# Exercise objective
Look through the records below for the line with "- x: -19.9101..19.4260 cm". Return that line and each one after it up to and including the line with "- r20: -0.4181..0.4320", exactly.

Collection entries:
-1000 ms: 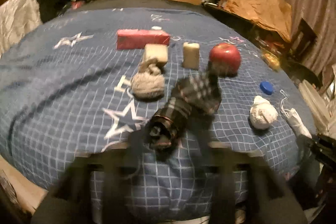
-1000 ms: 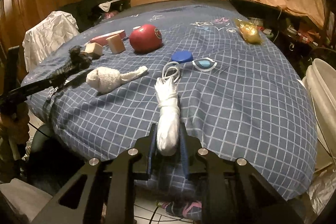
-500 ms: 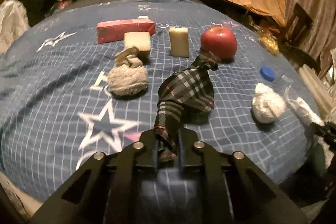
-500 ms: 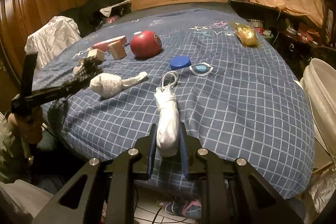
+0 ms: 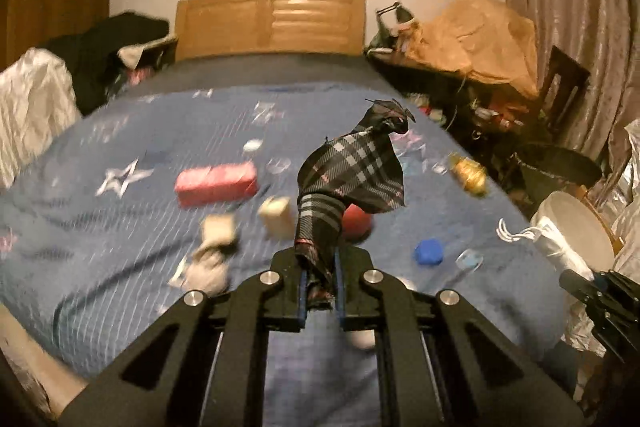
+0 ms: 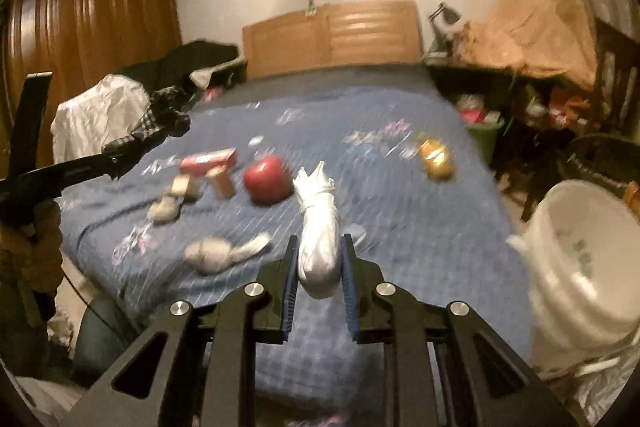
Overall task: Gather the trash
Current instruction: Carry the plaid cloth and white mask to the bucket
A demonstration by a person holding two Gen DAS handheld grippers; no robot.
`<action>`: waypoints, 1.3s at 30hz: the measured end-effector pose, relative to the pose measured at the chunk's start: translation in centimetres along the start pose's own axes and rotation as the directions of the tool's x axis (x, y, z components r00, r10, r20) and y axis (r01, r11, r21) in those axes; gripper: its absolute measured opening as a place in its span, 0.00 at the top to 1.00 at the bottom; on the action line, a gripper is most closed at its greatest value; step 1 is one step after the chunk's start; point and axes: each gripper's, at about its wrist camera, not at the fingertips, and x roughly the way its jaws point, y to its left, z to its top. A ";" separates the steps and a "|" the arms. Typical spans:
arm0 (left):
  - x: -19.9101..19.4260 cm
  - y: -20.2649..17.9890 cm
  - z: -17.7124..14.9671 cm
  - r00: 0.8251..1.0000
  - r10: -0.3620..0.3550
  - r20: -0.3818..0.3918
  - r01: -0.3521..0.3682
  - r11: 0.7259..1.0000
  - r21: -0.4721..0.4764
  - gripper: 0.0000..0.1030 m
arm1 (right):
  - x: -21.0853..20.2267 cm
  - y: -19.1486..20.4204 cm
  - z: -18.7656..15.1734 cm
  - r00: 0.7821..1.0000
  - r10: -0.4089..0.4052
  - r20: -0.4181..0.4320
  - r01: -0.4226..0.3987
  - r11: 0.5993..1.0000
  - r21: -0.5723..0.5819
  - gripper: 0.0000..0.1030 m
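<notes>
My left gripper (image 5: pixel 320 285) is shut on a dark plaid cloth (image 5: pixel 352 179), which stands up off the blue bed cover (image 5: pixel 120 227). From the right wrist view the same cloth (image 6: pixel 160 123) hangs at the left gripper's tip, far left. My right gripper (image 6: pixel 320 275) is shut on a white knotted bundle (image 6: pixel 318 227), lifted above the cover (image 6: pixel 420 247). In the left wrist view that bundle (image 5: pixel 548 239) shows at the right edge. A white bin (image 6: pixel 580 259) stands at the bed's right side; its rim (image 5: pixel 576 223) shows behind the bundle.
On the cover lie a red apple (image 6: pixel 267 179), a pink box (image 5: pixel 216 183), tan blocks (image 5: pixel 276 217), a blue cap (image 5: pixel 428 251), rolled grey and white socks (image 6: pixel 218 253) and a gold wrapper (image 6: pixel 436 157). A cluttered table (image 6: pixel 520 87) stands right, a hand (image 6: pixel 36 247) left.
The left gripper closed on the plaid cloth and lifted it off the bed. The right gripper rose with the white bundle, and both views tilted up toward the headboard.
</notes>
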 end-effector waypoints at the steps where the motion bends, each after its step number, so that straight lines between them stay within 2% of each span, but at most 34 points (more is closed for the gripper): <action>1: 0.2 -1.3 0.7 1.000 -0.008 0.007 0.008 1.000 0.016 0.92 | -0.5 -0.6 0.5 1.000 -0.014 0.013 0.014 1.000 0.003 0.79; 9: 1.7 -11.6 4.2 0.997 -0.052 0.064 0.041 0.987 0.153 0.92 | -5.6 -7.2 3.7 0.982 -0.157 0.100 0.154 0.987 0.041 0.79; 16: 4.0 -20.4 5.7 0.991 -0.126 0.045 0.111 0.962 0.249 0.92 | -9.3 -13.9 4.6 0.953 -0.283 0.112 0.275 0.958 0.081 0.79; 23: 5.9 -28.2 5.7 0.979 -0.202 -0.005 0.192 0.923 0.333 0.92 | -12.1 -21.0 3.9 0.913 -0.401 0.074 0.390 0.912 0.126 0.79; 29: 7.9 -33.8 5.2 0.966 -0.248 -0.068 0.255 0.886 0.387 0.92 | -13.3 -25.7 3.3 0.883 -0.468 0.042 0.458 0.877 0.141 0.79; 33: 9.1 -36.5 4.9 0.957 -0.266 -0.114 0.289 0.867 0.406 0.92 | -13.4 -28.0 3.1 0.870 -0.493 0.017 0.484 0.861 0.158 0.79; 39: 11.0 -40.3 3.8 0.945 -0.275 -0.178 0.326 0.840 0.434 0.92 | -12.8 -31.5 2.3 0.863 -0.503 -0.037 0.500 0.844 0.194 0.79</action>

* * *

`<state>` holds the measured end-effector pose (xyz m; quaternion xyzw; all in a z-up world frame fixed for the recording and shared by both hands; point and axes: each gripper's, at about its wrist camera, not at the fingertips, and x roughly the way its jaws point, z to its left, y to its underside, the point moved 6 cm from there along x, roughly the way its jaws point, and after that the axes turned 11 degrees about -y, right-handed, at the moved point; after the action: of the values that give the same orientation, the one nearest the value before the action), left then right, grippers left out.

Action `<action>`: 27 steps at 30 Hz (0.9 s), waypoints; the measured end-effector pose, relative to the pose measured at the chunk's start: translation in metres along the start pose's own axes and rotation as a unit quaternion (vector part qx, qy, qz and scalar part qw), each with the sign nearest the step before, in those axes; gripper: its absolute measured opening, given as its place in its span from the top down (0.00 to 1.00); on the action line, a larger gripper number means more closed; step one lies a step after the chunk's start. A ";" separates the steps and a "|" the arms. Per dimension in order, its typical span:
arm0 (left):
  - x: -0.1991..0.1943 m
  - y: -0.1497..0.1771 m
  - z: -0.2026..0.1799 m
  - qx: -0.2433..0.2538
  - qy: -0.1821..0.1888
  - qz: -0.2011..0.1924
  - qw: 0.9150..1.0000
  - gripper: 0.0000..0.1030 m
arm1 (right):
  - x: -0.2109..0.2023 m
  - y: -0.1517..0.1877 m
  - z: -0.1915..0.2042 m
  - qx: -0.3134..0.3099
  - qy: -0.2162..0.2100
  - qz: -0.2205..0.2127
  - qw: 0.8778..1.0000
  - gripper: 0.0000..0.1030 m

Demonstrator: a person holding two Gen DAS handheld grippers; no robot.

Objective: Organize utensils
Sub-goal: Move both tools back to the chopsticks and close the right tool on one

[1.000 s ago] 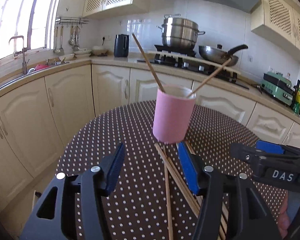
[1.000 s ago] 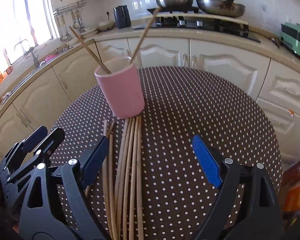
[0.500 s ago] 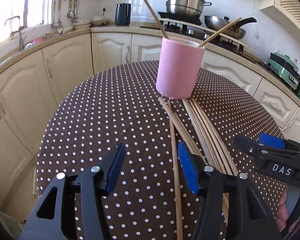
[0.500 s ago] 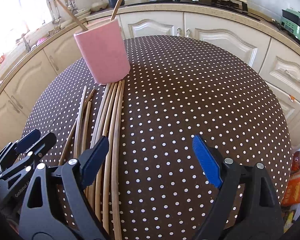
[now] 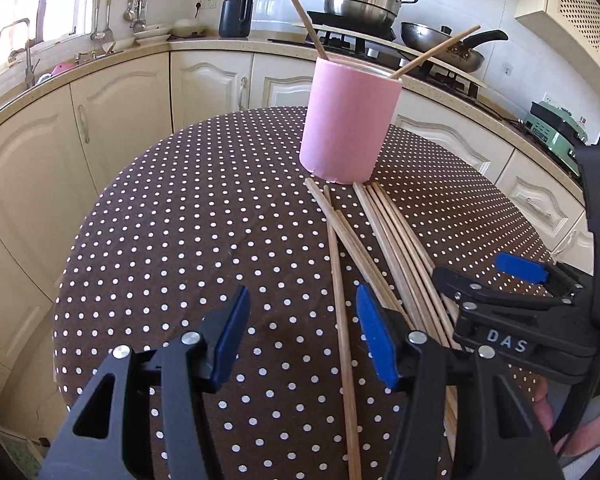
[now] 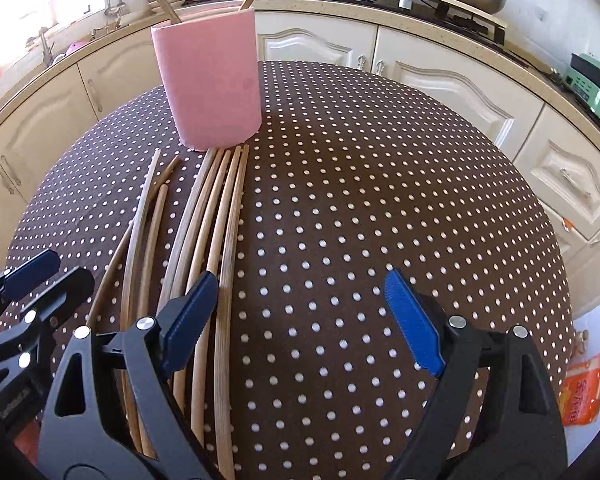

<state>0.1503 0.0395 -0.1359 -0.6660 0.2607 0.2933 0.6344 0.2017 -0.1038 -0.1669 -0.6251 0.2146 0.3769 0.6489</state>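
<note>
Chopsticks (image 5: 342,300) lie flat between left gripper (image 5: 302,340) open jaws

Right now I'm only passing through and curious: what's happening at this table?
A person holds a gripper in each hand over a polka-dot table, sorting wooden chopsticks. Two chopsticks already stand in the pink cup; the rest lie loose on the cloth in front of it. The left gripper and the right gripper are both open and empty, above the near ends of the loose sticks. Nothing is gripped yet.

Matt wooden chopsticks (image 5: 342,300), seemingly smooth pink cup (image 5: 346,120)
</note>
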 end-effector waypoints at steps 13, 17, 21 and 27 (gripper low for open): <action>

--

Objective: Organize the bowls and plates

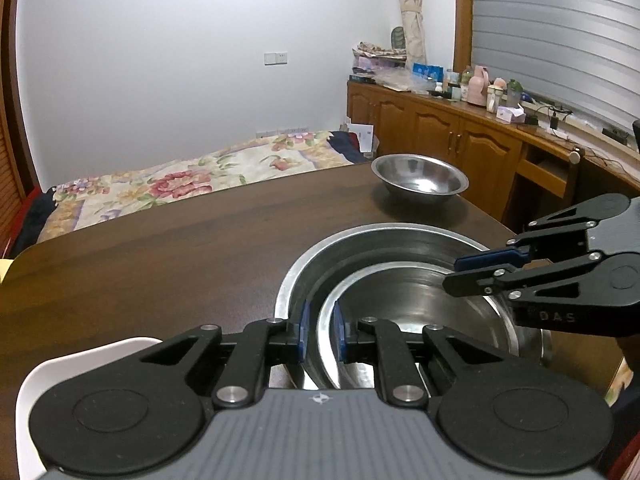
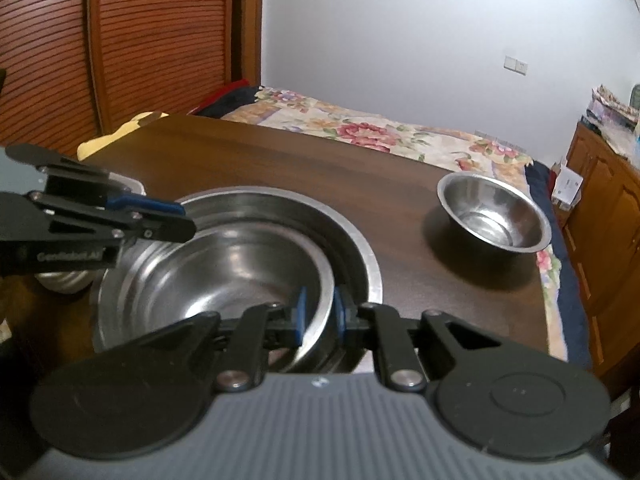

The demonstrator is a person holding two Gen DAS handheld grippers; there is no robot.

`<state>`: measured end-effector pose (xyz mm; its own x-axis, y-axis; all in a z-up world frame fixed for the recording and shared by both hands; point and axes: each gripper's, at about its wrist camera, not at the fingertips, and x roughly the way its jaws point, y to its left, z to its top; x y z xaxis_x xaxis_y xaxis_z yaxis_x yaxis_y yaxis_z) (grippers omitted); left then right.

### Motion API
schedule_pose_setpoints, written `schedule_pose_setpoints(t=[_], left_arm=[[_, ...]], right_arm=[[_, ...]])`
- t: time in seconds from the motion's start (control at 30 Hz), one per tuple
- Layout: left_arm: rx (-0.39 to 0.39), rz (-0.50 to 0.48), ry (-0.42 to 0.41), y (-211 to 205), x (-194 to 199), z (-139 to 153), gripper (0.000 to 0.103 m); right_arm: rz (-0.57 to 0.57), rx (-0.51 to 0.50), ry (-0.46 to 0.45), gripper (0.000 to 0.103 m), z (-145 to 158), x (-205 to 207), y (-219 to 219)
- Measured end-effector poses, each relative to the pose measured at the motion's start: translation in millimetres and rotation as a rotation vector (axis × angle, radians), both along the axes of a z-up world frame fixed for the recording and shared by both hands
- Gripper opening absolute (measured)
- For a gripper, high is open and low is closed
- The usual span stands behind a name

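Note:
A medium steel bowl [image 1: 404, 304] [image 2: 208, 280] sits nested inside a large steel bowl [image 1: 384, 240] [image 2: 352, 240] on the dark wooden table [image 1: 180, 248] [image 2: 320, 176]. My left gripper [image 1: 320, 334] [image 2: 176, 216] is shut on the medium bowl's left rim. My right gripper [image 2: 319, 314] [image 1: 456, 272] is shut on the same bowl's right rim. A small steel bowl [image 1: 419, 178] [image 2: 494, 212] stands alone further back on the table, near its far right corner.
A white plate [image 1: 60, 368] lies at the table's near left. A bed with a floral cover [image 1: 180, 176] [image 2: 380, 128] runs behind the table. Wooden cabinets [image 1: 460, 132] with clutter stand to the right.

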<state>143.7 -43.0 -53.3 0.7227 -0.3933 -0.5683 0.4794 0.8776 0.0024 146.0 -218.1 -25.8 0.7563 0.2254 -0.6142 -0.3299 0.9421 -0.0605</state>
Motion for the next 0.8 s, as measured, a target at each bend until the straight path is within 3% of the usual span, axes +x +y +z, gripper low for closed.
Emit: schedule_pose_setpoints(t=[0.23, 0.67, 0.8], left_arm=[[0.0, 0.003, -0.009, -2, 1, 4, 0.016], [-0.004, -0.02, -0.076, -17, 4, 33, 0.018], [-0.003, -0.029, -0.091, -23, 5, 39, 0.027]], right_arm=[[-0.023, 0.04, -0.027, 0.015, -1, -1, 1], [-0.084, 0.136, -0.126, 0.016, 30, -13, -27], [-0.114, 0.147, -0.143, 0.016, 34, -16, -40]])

# Expected answer
  - x: -19.9101..19.4260 cm
  - y: -20.2649..17.9890 cm
  - z: -17.7124..14.9671 cm
  - r00: 0.8251..1.0000
  - r10: -0.3620..0.3550
  - r20: -0.3818..0.3918
  - r01: -0.3521..0.3682
  - r11: 0.7259..1.0000
  - r21: -0.4721..0.4764
  - gripper: 0.0000..0.1030 m
arm1 (right):
  - x: -21.0853..20.2267 cm
  - y: -19.1486..20.4204 cm
  - z: -18.7656..15.1734 cm
  - r00: 0.7821..1.0000
  - r10: -0.4089..0.4052
  - r20: -0.4181..0.4320

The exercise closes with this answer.